Your instructions — With every line kept intact, print the entries that appear below.

Dataset records:
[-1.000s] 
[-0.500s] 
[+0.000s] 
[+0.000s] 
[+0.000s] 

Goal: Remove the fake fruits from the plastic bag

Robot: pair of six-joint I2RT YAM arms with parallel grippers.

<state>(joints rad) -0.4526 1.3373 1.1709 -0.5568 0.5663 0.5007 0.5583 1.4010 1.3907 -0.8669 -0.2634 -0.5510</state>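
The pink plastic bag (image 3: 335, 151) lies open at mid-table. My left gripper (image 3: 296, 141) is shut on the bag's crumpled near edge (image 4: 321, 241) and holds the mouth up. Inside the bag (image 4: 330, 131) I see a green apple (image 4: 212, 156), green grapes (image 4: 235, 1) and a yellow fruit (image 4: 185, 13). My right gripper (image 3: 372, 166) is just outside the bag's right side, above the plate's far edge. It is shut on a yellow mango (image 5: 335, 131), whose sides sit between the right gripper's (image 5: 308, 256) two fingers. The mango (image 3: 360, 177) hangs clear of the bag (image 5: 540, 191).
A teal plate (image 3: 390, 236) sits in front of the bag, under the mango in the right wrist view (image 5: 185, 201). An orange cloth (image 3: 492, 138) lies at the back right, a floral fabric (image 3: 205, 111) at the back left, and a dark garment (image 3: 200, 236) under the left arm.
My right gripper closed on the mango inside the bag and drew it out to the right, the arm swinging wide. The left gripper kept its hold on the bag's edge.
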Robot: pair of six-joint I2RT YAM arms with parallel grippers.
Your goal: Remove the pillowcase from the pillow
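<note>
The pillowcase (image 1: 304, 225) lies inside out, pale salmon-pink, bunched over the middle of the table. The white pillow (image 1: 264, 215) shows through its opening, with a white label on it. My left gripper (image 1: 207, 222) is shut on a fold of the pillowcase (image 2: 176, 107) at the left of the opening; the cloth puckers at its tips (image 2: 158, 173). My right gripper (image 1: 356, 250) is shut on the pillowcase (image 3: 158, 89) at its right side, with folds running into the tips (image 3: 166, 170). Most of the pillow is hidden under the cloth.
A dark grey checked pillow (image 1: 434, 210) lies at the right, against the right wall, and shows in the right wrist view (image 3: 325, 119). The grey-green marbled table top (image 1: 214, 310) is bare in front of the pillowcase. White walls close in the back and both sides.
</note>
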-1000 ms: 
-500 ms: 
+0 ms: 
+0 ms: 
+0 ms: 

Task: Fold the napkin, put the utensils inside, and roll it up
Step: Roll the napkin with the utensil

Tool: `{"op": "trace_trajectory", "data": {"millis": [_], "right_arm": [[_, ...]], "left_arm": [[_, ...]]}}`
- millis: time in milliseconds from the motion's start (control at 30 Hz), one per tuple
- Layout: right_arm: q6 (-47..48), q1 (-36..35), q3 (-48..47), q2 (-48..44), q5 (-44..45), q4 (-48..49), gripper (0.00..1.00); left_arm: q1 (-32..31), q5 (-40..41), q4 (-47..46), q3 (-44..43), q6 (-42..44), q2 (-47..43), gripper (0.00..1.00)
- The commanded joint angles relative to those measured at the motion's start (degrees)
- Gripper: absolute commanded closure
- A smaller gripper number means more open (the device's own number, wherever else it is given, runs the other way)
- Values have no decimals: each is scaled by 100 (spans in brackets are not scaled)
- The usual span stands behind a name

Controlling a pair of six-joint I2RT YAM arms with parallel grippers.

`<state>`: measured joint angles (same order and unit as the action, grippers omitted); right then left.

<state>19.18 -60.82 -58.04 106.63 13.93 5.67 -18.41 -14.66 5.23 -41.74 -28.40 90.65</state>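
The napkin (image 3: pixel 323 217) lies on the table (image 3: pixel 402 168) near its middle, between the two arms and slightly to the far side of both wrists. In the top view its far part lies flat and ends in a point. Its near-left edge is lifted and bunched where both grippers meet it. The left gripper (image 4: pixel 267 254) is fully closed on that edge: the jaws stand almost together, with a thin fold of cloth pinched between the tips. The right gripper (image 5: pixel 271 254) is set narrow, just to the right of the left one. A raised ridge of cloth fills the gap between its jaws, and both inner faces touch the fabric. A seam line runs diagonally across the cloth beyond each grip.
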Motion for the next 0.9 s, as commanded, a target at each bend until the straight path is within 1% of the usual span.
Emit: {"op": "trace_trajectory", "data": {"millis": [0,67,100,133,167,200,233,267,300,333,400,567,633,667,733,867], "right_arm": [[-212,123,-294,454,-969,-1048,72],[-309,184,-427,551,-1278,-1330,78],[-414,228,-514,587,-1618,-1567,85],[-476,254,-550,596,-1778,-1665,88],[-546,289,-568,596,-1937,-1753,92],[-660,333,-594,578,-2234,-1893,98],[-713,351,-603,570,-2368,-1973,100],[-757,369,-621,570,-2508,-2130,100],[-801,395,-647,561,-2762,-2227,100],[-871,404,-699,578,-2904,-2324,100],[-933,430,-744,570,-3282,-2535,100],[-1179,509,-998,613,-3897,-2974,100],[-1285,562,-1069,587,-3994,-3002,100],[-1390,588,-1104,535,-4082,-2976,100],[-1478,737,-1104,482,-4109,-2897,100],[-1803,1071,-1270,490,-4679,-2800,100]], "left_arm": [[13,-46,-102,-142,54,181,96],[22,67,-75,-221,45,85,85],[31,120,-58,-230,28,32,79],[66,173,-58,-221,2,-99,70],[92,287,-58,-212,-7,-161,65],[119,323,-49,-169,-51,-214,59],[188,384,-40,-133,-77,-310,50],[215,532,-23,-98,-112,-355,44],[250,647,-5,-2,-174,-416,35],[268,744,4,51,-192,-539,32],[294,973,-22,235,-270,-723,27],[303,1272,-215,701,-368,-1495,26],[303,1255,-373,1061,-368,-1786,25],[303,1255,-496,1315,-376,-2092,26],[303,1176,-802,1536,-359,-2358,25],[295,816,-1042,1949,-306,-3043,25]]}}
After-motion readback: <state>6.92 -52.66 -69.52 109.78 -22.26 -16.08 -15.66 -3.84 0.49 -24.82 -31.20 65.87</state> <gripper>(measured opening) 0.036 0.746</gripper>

Response to this task —
[-1.000s] 
[-0.500s] 
[+0.000s] 
[+0.000s] 
[+0.000s] 

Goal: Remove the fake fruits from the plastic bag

Robot: pair of six-joint I2RT YAM arms with parallel grippers.

<state>(joints rad) -0.4526 1.3373 1.1709 -0.5568 0.5663 0.5007 0.5583 1.4010 1.3907 -0.8669 -0.2634 -0.5510</state>
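The pink plastic bag (image 3: 335, 151) lies open at mid-table. My left gripper (image 3: 296, 141) is shut on the bag's crumpled near edge (image 4: 321, 241) and holds the mouth up. Inside the bag (image 4: 330, 131) I see a green apple (image 4: 212, 156), green grapes (image 4: 235, 1) and a yellow fruit (image 4: 185, 13). My right gripper (image 3: 372, 166) is just outside the bag's right side, above the plate's far edge. It is shut on a yellow mango (image 5: 335, 131), whose sides sit between the right gripper's (image 5: 308, 256) two fingers. The mango (image 3: 360, 177) hangs clear of the bag (image 5: 540, 191).
A teal plate (image 3: 390, 236) sits in front of the bag, under the mango in the right wrist view (image 5: 185, 201). An orange cloth (image 3: 492, 138) lies at the back right, a floral fabric (image 3: 205, 111) at the back left, and a dark garment (image 3: 200, 236) under the left arm.
My right gripper closed on the mango inside the bag and drew it out to the right, the arm swinging wide. The left gripper kept its hold on the bag's edge.
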Robot: pair of six-joint I2RT YAM arms with parallel grippers.
Your goal: Remove the pillowcase from the pillow
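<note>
The pillowcase (image 1: 304, 225) lies inside out, pale salmon-pink, bunched over the middle of the table. The white pillow (image 1: 264, 215) shows through its opening, with a white label on it. My left gripper (image 1: 207, 222) is shut on a fold of the pillowcase (image 2: 176, 107) at the left of the opening; the cloth puckers at its tips (image 2: 158, 173). My right gripper (image 1: 356, 250) is shut on the pillowcase (image 3: 158, 89) at its right side, with folds running into the tips (image 3: 166, 170). Most of the pillow is hidden under the cloth.
A dark grey checked pillow (image 1: 434, 210) lies at the right, against the right wall, and shows in the right wrist view (image 3: 325, 119). The grey-green marbled table top (image 1: 214, 310) is bare in front of the pillowcase. White walls close in the back and both sides.
</note>
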-1000 ms: 
-500 ms: 
+0 ms: 
+0 ms: 
+0 ms: 

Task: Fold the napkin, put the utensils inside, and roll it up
Step: Roll the napkin with the utensil

Tool: `{"op": "trace_trajectory", "data": {"millis": [_], "right_arm": [[_, ...]], "left_arm": [[_, ...]]}}`
- millis: time in milliseconds from the motion's start (control at 30 Hz), one per tuple
- Layout: right_arm: q6 (-47..48), q1 (-36..35), q3 (-48..47), q2 (-48..44), q5 (-44..45), q4 (-48..49), gripper (0.00..1.00); left_arm: q1 (-32..31), q5 (-40..41), q4 (-47..46), q3 (-44..43), q6 (-42..44), q2 (-47..43), gripper (0.00..1.00)
- The commanded joint angles relative to those measured at the motion's start (degrees)
- Gripper: absolute commanded closure
- A smaller gripper number means more open (the device's own number, wherever else it is given, runs the other way)
- Values have no decimals: each is scaled by 100 (spans in brackets are not scaled)
- The usual span stands behind a name

Controlling a pair of six-joint I2RT YAM arms with parallel grippers.

`<state>`: measured joint angles (same order and unit as the action, grippers omitted); right then left.

<state>19.18 -60.82 -58.04 106.63 13.93 5.67 -18.41 -14.66 5.23 -41.74 -28.40 90.65</state>
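The napkin (image 3: pixel 323 217) lies on the table (image 3: pixel 402 168) near its middle, between the two arms and slightly to the far side of both wrists. In the top view its far part lies flat and ends in a point. Its near-left edge is lifted and bunched where both grippers meet it. The left gripper (image 4: pixel 267 254) is fully closed on that edge: the jaws stand almost together, with a thin fold of cloth pinched between the tips. The right gripper (image 5: pixel 271 254) is set narrow, just to the right of the left one. A raised ridge of cloth fills the gap between its jaws, and both inner faces touch the fabric. A seam line runs diagonally across the cloth beyond each grip.
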Motion for the next 0.9 s, as commanded, a target at each bend until the straight path is within 1% of the usual span.
Emit: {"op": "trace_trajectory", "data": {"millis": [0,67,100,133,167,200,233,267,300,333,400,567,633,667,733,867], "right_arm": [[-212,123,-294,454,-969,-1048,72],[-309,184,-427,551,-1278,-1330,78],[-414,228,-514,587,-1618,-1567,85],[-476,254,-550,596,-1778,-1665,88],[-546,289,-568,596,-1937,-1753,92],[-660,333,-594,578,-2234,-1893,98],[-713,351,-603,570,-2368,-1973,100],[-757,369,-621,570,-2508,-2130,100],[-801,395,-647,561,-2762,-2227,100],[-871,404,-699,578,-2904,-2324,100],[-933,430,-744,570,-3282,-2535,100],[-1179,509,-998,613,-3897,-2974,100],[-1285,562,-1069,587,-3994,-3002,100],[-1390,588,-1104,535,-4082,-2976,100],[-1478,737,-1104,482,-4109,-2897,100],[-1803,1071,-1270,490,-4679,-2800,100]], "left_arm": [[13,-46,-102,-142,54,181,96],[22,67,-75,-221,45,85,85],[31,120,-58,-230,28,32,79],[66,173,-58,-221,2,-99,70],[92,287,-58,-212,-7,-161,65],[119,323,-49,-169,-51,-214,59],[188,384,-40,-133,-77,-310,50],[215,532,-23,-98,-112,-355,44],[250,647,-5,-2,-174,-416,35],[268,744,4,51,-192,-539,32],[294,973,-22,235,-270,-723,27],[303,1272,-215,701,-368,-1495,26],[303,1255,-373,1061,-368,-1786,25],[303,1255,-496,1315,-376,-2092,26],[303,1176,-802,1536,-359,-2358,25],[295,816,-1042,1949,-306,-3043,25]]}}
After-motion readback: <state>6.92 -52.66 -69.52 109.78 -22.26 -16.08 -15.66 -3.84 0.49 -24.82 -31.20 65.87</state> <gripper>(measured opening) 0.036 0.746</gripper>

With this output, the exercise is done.